A custom of this tri-state area was to drive to the nearby Tennessee-North Carolina state line. There, North Carolina’s tax-free cigarettes could be purchased. A carton cost less than $2 back then. Some folks would drive for many miles to purchase those cheap cigarettes.


One weekend my brother-in-law, Retoe Hensley, and my sister, Doris, were visiting my family on the farm. It was a hot, hazy Sunday afternoon when Retoe made his announcement: “I’m driving over to the state line store for some cigarettes. Anyone want to go with me?”


My brother Jim, T-Bone Watkins, the Johnson brothers, Jerry and James, and I all scrunched our excited selves into Retoe’s cool ’55 Chevy. Who got to ride “shotgun”—next to the car window—went to the older boys. With arms waving from car doors and burr heads cooled by moving air, the packed car sped away from the farm, leaving behind a static cloud of dust.

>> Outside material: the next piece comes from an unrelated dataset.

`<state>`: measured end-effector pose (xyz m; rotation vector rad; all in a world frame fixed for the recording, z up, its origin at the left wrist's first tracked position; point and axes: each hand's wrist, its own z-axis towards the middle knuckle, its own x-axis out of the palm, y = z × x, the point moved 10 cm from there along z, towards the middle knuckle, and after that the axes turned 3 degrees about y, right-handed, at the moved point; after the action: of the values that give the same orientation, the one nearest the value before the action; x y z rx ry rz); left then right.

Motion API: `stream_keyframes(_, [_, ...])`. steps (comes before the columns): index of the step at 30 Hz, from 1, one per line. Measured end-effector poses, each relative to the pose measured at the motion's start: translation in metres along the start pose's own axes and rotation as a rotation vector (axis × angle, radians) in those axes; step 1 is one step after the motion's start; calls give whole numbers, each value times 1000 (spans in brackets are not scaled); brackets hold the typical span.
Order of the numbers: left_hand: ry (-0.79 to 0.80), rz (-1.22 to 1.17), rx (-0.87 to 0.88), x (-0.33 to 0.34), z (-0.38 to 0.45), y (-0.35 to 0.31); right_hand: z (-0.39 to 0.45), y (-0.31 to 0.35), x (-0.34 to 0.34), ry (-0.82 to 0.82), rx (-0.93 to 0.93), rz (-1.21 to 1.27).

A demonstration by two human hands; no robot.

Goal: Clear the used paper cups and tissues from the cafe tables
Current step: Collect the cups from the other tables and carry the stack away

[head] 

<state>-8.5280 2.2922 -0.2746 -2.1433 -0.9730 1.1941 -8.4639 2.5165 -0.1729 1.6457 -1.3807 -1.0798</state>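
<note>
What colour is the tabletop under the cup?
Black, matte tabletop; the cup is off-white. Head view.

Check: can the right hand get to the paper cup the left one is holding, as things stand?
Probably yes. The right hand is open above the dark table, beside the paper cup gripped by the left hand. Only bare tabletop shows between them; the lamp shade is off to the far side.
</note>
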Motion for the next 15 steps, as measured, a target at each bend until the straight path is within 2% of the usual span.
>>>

Minutes later we approached Bell-Hill Straight—a one-mile stretch of Tennessee concrete highway where hot rods often illicitly raced. It was then and there we all smelled the stench from under the car’s hood. Retoe’s eyes showed concern. He feared the worst; maybe his beautiful Chevy had engine trouble.
He stopped.


Holding our noses, we boys jumped out of the stinking car. Retoe popped open the hood. In plain sight we all witnessed the laws of nature at work.

A hen cackled, flapped her smoldering wings, and like a rocket launched herself from the car’s engine. A smile of relief touched down on Retoe’s face. Atop the carburetor she’d left behind an egg.